Pour conclure, je dirais simplement que l’intervention socio-économique est directement liée à l’amélioration financière des trois hôpitaux présentés ici. De manière consolidée, nous faisions environ 300 000 dollars de perte en 2012 et, en 2013, nous avons réalisé un profit de plus de 700 000 dollars. ».
Témoignage de Norbert Deville, Directeur Général du CETAF
In La conduite du changement dans les entreprises et les organisations, Economica, Collection Management Socio-Economique dirigée par H. Savall, Paris, 2014, 230 p., pp. 141-143.

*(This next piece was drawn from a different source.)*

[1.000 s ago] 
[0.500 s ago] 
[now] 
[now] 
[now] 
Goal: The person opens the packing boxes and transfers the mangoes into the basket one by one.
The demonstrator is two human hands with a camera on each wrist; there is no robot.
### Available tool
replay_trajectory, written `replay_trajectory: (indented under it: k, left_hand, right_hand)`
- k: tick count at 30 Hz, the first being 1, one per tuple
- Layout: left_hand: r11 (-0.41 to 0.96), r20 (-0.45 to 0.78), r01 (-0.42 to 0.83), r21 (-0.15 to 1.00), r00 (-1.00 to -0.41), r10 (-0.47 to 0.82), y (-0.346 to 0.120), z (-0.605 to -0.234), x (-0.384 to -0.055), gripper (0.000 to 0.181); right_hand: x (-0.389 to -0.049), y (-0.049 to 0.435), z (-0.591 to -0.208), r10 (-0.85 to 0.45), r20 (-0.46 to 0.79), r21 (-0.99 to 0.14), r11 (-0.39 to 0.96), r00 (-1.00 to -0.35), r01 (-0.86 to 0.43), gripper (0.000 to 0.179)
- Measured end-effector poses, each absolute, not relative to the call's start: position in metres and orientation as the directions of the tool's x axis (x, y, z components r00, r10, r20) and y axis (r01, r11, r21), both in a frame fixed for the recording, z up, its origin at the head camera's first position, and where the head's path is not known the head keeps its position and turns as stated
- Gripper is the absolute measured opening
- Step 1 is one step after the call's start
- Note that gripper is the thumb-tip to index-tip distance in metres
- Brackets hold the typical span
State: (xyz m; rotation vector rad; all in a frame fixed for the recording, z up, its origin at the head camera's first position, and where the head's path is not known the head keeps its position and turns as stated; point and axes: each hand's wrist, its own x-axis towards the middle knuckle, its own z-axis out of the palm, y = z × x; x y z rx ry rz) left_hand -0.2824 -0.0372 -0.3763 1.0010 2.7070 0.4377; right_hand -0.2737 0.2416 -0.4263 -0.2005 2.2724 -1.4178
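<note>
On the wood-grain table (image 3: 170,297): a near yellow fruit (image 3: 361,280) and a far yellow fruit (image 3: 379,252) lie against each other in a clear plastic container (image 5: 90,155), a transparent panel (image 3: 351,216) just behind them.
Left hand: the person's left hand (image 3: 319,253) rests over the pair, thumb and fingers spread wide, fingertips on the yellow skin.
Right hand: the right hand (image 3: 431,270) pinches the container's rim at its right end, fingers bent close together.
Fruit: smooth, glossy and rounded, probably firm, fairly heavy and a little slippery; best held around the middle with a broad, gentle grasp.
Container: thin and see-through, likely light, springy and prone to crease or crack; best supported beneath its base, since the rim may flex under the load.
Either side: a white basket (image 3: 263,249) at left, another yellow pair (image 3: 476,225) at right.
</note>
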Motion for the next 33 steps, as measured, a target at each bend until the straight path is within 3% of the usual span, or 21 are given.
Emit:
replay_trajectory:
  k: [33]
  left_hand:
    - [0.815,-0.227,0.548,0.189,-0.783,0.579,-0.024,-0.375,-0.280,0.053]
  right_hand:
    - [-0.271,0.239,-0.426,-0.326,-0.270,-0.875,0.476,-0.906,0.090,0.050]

« Nous pratiquons le management socio-économique depuis trois ans. Nous avons démarré la démarche en juin 2010 en participant aux formations de l’Iseor et la présentation de notre premier diagnostic a été effectuée à la fin de l’année 2010. Suite à cela, nous avons mis en place des groupes de projet pour réduire les dysfonctionnements subis et révélés par le diagnostic. Après deux ans, en novembre 2012, nous avons fait une évaluation socio-économique complète qui a révélé de nouveaux dysfonctionnements, que nous sommes en train de corriger. En parallèle, nous avons créé un groupe de pilotage et surtout une cellule d’intervenants internes. Ce dispositif permet de partager les outils du management socio-économique avec les managers tout en les accompagnants dans leur utilisation et leur appropriation.
[…]
Parmi les changements observables au sein de la structure, certains semblent importants et illustratifs de l’évolution de la structure. Par exemple, nous organisions des journées du personnel avec un ordre du jour réalisé par le patron, puis décliné en informations. Désormais, ce sont les salariés qui organisent eux-mêmes ces journées, qui ont lieu chaque semestre. Depuis lors, les ordres du jour n’ont pas à être retouchés.
[…]
La version initiale de notre PASINTEX tenait sur une page et était composée de trois axes stratégiques et de six objectifs prioritaires associés à des actions prioritaires et programmées dans le temps. Nous l’avons mis à jour chaque année, ce qui nous a permis d’évaluer des difficultés en termes de programmation des actions. Cependant, nous sommes parvenus à terminer 90 % à 95 % des actions sur la période 2011-2013 et l’évaluation socio-économique de janvier 2012 a démontré des résultats probants. En effet, nous sommes parvenus à réduire 63 % de nos dysfonctionnements. Auparavant, nous avions un rendement socio-économique de 4 % alors même que nous avions 12 000 heures de travail qui étaient perdues par des non renouvellements de départs en retraite suite à une très forte contrainte budgétaire. ».